CEL Policy Templates

CEL Policy Templates provide a framework for defining new policy types and evaluating policy instances against many different requests.

There are many more policy admins, people who know the details of the data used to configure policy, than there are policy architects, people who know how the data is evaluated under the covers. This project, much like OPA Gatekeeper is aimed at making it easier for both the architect and admin to create new policy types and policies to match their business needs.

Core Concepts

There are three key components: templates, instances, and evaluators.

Templates

Templates define the shape of the policy. Templates are written in YAML and use Open API Schema v3 terminology. Templates are the interface between policy architects and policy admins.

Instances

Instances are written by policy admins. Instances are collectively applied to and enforced against inputs. The instance content is validated against the template definition.

Evaluators

Evaluators are written by policy architects. An evaluator refers to a template and is written as though it will evaluate a single instance of the template against a single evaluation context. The expressions within the evaluator are written in CEL and are checked for syntactic correctness, cycles, and type-agreement.

Environments

Environments specify an Engine's configuration, and are critical to Evaluator validation. An environment declares the variables and functions available to an Evaluator.

Why CEL Policy Templates?

CEL Policy Templates are based on the Common Expression Language (CEL). CEL is fast, portable, and supports both extension and subsetting. The flexibility of CEL makes it possible to limit the compute and memory impact of a given expression. CEL is non-Turing complete and its performance makes it a suitable choice for all kinds of policies such as admission control, access control, and networking policies. Individual CEL expressions evaluate on the order of nanos to microseconds.

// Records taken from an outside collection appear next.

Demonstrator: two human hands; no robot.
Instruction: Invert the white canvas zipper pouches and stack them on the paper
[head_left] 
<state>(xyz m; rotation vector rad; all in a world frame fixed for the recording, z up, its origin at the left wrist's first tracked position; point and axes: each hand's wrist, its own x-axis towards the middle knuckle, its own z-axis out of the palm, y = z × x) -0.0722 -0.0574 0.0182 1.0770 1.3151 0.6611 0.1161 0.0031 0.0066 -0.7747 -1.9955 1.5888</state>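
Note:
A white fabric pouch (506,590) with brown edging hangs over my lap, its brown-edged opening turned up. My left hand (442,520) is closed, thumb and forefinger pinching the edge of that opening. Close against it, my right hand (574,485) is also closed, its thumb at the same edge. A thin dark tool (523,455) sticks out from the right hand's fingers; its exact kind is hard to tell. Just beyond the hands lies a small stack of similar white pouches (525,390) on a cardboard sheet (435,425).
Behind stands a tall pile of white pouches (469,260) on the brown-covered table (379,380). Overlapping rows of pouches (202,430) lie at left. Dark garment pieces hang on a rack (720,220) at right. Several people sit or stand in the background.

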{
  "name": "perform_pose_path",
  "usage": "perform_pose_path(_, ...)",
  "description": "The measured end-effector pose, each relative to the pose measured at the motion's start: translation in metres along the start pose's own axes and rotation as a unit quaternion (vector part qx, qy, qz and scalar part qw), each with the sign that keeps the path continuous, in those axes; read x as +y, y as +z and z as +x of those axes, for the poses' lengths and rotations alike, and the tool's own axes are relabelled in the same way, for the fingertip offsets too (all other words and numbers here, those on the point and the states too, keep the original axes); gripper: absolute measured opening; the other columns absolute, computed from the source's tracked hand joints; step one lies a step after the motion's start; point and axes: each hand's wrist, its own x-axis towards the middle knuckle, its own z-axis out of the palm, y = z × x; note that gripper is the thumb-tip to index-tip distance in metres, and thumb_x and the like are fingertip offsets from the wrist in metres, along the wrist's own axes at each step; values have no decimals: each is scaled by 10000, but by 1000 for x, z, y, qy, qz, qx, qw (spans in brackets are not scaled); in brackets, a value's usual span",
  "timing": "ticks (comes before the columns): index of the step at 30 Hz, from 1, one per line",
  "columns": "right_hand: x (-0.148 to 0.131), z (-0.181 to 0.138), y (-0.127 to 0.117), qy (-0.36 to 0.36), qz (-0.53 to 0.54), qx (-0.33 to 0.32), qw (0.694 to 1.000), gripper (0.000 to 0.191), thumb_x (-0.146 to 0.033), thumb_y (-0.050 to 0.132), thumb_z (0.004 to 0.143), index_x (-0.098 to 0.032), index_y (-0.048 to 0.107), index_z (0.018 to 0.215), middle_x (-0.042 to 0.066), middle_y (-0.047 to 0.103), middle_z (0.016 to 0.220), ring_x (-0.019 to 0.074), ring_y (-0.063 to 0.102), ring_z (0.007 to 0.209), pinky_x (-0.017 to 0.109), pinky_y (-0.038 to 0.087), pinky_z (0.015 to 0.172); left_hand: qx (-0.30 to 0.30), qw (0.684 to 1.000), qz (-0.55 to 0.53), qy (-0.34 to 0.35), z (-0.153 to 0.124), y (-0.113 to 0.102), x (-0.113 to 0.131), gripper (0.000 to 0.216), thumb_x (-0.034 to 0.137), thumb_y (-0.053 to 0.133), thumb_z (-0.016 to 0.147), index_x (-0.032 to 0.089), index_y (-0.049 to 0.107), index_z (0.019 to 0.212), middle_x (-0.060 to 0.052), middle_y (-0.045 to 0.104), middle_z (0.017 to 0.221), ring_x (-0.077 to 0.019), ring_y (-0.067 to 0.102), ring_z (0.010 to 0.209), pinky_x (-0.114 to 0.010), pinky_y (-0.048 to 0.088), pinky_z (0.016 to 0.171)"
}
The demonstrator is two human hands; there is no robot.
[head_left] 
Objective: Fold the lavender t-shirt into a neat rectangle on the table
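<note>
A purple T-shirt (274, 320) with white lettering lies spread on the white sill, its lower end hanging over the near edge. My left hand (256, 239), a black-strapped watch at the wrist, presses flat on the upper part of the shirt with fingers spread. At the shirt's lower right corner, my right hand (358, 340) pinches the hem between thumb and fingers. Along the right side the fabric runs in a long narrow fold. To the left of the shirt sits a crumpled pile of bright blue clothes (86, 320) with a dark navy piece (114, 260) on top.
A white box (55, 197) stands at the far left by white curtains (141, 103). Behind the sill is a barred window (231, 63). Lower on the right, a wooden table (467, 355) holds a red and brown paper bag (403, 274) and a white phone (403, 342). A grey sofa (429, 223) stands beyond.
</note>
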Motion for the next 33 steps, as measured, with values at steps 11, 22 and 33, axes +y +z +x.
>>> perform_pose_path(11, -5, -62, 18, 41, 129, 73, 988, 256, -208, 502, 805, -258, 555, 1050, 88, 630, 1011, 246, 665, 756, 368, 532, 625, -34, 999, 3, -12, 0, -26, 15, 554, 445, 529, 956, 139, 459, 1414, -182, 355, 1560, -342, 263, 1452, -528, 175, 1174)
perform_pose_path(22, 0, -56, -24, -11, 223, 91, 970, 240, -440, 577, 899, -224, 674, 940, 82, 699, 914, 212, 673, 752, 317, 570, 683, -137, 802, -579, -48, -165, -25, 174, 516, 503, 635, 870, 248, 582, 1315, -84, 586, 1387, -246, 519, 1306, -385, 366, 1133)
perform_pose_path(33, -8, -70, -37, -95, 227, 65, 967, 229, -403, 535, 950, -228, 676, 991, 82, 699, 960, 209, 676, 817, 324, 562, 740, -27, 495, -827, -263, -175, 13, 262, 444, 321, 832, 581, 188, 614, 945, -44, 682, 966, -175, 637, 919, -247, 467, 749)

OPA Gatekeeper is another alternative to consider which offers rich audit and analysis tools, but at the expense of performance, typically on the order of milliseconds. OPA offers support for Kubernetes, Istio, and Envoy as plugins. This is a great choice for admission control. CEL on the other hand is a core component of the Google Cloud IAM, Istio Mixer, and Envoy security policies where it is used in latency critical, high throughput operations.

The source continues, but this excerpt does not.